Манассия подумал, что понял неправильно — почему комедия-то? А чистильщик обуви продолжал: когда же инквизиция взяла под стражу его отца, его мать и брата отца, он решил бежать. «Ты, конечно, спросишь, бросил ли я их в беде. Бросить кого-то в беде можно, только если имеешь и возможность не бросить, верно? А, мальчуган? Верно? У меня, однако, выбора не было, поэтому я помолился за их души и стал спасать собственную шкуру!»
Ариэль строил из себя весельчака, человека, которого бесконечно забавляет сумасбродство жизни. Снова и снова он прерывал свою повесть восклицанием «безумная комедия!» и смеялся. Ему пришлось бежать как якобы тайному иудею, в единственный достижимый город, принимавший таких, как он, — «но кому здесь, в еврейском квартале Амстердама, нужен католический священник?» Если же он покинет этот квартал, то окажется среди протестантов, воюющих с католиками! Все, что он изучал в Белене и Синтре, поощряло его стремление к свободе, но на свободе оказалось совершенно ненужным, даже нежелательным. В смехе Ариэля сквозила истеричность.
А Манассии, когда он лег вечером спать, снились кошмары.

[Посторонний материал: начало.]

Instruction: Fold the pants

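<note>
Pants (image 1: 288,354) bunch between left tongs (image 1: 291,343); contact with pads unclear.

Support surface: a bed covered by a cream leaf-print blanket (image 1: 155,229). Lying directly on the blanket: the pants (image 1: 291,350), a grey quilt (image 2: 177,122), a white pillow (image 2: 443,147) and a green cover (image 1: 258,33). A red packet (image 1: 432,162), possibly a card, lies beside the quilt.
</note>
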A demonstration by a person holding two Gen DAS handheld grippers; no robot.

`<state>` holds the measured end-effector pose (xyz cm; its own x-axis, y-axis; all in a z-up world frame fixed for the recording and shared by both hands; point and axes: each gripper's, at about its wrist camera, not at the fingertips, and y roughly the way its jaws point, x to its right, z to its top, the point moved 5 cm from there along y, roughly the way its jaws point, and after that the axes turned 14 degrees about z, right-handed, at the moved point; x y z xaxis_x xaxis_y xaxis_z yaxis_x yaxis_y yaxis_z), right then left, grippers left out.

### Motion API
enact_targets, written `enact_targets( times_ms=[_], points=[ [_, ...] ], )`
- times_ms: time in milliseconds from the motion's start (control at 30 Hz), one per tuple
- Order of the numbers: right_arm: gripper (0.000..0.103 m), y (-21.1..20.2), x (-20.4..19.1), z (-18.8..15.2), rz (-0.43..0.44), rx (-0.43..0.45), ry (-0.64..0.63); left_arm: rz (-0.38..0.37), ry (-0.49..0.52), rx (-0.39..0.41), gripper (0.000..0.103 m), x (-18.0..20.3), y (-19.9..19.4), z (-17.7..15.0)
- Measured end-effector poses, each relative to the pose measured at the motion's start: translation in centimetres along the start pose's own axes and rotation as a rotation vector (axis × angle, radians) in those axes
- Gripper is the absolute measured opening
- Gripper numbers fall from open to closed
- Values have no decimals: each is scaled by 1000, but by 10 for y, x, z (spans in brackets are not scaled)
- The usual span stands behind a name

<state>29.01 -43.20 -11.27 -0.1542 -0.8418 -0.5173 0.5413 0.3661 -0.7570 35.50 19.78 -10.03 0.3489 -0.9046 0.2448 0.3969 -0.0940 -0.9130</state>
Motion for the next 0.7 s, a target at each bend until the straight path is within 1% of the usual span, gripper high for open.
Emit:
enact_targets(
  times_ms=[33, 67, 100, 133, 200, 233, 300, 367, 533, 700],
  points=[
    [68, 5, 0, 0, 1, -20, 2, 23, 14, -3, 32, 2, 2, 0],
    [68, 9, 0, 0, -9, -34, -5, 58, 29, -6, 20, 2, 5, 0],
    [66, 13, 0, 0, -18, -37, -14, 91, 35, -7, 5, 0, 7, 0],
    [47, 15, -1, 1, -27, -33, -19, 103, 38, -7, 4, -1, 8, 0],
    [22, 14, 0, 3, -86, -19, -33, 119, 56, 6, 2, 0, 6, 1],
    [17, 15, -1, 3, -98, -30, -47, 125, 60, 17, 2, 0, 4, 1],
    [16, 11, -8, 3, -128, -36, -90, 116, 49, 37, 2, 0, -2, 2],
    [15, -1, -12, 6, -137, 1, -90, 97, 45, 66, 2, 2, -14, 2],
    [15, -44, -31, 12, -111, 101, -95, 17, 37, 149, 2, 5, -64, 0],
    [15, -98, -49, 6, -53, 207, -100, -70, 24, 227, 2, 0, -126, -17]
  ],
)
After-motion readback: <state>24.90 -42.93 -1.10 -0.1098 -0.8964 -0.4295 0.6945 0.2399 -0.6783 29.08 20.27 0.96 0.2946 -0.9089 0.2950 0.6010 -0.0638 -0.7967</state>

«Безумный мир!» — твердил Ариэль. Как христианину ему полагалось омывать ноги нищим, как еврей он чистил башмаки богачам! Для ешивы он староват, для факультета слишком беден. Однако и школяры, и студенты приходили к нему, чтобы за медяк почистить башмаки и заодно подшлифовать свою латынь. Снова он смеялся подозрительно визгливо: «Я, как бы скованный обувными ремнями, рассказываю им о Золотом веке, когда оков не было».
Молодой человек поставил ногу на Ариэлево сооружение, чистильщик принялся орудовать суконкой и щетками. Потом вдруг вскинул щетку вверх и спросил:
— Hie, haec, hoc?
— Huius, huic, hunc, hanc, hoc… — запинаясь, ответил юноша, Ариэль же слушал, не глядя на него, и кивал. — Может, заодно и qui, quae, quod?..
— Забудь, — сказал Ариэль, а когда молодой человек расплатился, обернулся к Манассии: — Это был молодой Даниэль ди ла Пенья, сын торговца пряностями Иосифа ди ла Пенья. Ты когда-нибудь видел золото? Настоящее золото? Такие маленькие черные зернышки. Перец называются! Отец хочет, чтобы сын стал врачом. Если у него и с анатомией сложности, как со звательным падежом… О-о, вот их я люблю!